==== Data provided ====

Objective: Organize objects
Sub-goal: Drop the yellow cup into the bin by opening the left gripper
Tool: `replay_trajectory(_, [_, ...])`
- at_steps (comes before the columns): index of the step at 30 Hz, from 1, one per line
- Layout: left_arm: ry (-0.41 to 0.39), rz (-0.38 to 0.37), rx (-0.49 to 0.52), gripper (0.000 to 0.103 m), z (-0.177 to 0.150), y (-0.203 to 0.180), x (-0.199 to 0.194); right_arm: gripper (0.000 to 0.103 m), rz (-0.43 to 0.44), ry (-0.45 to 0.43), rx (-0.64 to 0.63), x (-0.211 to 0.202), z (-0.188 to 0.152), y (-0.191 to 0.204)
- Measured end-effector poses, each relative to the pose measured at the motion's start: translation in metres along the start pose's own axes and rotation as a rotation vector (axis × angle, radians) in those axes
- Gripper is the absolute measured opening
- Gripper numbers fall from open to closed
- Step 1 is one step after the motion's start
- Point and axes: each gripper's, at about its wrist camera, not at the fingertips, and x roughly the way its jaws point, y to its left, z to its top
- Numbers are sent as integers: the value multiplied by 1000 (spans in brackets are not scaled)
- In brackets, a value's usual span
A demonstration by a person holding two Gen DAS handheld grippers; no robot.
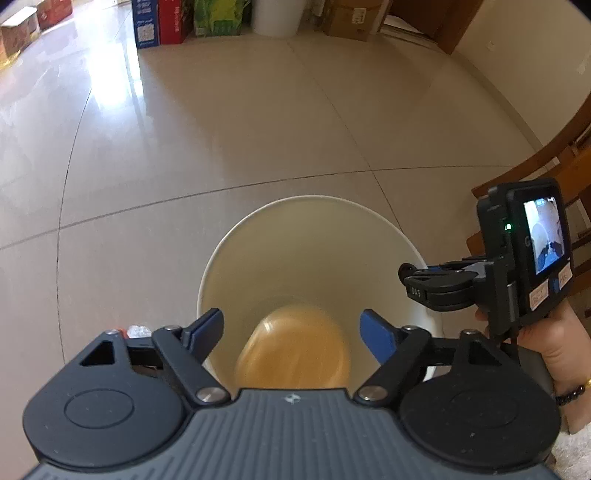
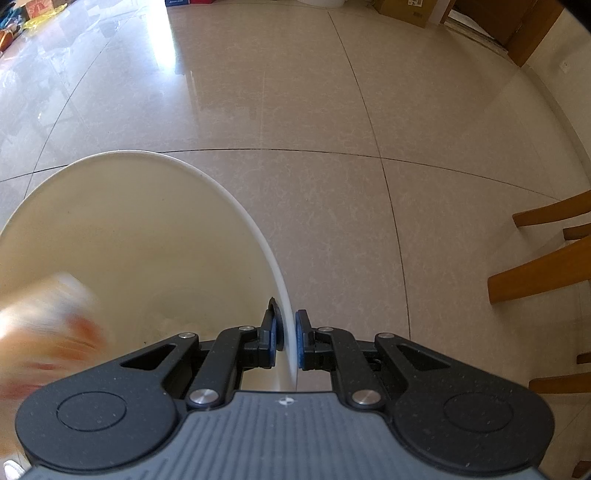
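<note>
A white plastic bucket stands on the tiled floor below me. My left gripper is open above its mouth. A blurred orange-yellow object is inside the bucket below the open fingers, apart from them. It shows as an orange and white blur in the right wrist view. My right gripper is shut on the bucket's right rim, one finger inside the wall and one outside. The right gripper also shows in the left wrist view at the bucket's right edge.
Wooden chairs stand to the right. Cardboard and coloured boxes and a second white bin line the far wall. A small clear wrapper lies left of the bucket. Shiny beige tiles stretch ahead.
</note>
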Motion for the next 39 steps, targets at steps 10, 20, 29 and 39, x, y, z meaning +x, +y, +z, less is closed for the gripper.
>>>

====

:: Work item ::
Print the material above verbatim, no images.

:: Final answer ::
Objective: Organize objects
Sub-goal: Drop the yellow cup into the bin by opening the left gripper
Tool: `replay_trajectory(_, [_, ...])`
- at_steps (comes before the columns): index of the step at 30 Hz, from 1, one per line
- Layout: left_arm: ry (-0.41 to 0.39), rz (-0.38 to 0.37), rx (-0.49 to 0.52), gripper (0.000 to 0.103 m), z (-0.177 to 0.150), y (-0.203 to 0.180), x (-0.199 to 0.194); right_arm: gripper (0.000 to 0.103 m), rz (-0.43 to 0.44), ry (-0.45 to 0.43), rx (-0.64 to 0.63), x (-0.211 to 0.202), z (-0.188 to 0.152), y (-0.191 to 0.204)
- Measured end-effector poses, each relative to the pose measured at the motion's start: translation in metres along the start pose's own axes and rotation as a rotation vector (axis × angle, radians) in those axes
- Gripper is the absolute measured opening
- Gripper numbers fall from open to closed
- Step 1 is one step after the motion's start
- Point and axes: each gripper's, at about its wrist camera, not at the fingertips, and x roughly the way its jaws point, y to its left, z to its top
- Numbers are sent as integers: the value multiplied by 1000 (spans in brackets are not scaled)
- In brackets, a value's usual span
A demonstration by a person holding two Gen DAS handheld grippers; no robot.
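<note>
A white plastic bucket stands on the tiled floor below me. My left gripper is open above its mouth. A blurred orange-yellow object is inside the bucket below the open fingers, apart from them. It shows as an orange and white blur in the right wrist view. My right gripper is shut on the bucket's right rim, one finger inside the wall and one outside. The right gripper also shows in the left wrist view at the bucket's right edge.
Wooden chairs stand to the right. Cardboard and coloured boxes and a second white bin line the far wall. A small clear wrapper lies left of the bucket. Shiny beige tiles stretch ahead.
</note>
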Motion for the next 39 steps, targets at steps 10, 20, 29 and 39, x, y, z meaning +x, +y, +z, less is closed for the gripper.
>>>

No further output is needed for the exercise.